**AIM OF THE EXERCISE:** Which lines below contain the word "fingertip"? Copy each one.

**STORED DATA:**

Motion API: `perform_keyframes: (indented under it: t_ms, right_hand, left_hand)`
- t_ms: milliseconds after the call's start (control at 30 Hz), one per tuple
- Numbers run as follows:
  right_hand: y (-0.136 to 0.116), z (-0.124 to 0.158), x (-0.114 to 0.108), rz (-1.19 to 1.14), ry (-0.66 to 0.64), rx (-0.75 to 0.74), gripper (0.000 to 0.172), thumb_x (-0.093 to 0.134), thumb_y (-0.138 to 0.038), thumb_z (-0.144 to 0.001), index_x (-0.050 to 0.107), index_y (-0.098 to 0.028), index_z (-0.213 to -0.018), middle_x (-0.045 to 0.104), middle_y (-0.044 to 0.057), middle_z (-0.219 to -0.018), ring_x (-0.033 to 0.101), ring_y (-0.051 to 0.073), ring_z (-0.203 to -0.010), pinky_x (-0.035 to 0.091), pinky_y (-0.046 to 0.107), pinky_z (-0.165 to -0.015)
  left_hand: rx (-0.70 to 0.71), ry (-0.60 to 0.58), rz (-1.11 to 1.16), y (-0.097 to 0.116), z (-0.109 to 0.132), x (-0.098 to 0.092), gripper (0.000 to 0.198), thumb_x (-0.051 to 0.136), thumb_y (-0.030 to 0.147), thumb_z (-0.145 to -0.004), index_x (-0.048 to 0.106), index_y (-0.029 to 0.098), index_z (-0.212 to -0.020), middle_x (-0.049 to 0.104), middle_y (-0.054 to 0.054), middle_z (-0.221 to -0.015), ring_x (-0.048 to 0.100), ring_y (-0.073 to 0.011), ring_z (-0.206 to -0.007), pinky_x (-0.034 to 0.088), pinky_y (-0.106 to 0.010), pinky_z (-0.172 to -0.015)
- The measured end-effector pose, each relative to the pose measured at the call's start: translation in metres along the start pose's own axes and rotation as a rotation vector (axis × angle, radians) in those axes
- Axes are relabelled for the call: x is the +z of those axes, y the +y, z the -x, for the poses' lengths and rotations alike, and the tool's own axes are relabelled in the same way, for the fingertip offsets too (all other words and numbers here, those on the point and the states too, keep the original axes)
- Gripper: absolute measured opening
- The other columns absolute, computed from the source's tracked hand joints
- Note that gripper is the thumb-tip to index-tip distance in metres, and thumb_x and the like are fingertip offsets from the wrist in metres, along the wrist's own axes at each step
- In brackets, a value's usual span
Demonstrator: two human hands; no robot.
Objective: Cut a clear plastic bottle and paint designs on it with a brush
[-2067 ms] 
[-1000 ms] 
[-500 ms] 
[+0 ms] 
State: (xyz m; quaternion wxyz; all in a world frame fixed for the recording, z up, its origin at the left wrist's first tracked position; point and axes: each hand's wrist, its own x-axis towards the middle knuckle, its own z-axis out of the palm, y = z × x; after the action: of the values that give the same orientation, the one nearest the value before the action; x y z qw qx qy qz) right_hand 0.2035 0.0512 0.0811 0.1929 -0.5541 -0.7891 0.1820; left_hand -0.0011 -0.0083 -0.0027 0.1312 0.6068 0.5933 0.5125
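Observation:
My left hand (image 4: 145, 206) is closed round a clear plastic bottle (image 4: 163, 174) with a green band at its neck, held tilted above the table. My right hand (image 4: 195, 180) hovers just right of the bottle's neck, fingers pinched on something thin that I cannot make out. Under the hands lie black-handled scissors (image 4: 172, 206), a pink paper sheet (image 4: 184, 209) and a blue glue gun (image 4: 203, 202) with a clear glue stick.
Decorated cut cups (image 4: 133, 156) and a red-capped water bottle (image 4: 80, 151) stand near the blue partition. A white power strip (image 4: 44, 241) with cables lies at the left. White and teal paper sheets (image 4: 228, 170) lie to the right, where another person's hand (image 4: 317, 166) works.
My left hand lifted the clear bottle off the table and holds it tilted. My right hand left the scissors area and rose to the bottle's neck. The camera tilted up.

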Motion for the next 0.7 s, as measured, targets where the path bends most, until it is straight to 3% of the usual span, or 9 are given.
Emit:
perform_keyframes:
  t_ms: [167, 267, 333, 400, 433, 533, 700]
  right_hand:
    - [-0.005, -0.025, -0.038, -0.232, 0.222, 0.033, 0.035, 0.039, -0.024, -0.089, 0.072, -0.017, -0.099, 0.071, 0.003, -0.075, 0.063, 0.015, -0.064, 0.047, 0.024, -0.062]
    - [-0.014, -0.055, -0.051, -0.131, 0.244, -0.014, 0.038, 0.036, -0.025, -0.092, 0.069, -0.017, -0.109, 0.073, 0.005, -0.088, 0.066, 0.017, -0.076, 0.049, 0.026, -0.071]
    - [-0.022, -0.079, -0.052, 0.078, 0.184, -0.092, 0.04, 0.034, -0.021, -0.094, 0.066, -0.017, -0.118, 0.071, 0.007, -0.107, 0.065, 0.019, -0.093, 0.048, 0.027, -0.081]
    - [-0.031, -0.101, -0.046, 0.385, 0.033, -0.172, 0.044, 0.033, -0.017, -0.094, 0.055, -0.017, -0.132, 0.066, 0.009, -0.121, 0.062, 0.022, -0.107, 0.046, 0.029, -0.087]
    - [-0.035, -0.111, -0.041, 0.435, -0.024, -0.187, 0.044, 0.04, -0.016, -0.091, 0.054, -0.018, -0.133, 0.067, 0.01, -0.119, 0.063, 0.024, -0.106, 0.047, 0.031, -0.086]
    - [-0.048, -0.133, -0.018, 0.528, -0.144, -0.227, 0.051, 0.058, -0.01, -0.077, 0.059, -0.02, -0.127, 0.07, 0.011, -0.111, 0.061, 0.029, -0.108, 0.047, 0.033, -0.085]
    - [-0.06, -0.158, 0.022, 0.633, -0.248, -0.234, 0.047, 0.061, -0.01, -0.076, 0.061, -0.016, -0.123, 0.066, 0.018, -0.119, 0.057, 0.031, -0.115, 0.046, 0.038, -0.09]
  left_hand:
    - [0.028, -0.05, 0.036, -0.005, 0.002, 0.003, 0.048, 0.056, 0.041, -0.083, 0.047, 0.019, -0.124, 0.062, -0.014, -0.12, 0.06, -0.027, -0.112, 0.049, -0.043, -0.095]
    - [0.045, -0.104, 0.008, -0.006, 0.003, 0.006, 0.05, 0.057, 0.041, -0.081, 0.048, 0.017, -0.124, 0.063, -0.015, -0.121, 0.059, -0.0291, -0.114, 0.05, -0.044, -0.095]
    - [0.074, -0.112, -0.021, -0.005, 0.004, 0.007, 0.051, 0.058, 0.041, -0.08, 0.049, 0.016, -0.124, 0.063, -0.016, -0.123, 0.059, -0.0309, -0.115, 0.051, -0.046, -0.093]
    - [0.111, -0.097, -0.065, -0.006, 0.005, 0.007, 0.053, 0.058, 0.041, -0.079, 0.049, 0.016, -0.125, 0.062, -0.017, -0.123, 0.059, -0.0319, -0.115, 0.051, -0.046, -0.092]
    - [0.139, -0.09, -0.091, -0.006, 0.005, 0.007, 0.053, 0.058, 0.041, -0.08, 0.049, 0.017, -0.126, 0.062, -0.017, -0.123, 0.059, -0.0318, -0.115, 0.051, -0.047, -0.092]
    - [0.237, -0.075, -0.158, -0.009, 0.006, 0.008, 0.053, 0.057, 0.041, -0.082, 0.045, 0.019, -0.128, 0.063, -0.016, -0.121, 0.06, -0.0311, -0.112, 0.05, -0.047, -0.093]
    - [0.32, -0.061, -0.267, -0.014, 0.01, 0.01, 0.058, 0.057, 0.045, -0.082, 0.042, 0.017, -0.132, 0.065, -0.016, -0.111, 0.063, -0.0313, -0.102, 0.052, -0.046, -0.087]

**REPLY TO THE EXERCISE:**
- Axes are relabelled for the call: x is the +z of those axes, y the +y, z the -x, for the poses' lengths and rotations alike, and the tool's own axes are relabelled in the same way, for the fingertip offsets too (all other words and numbers here, those on the point and the states too, keep the original axes)
- Note that gripper is the thumb-tip to index-tip distance in metres, and thumb_x and the like are fingertip offsets from the wrist in metres, along the wrist's own axes at each step

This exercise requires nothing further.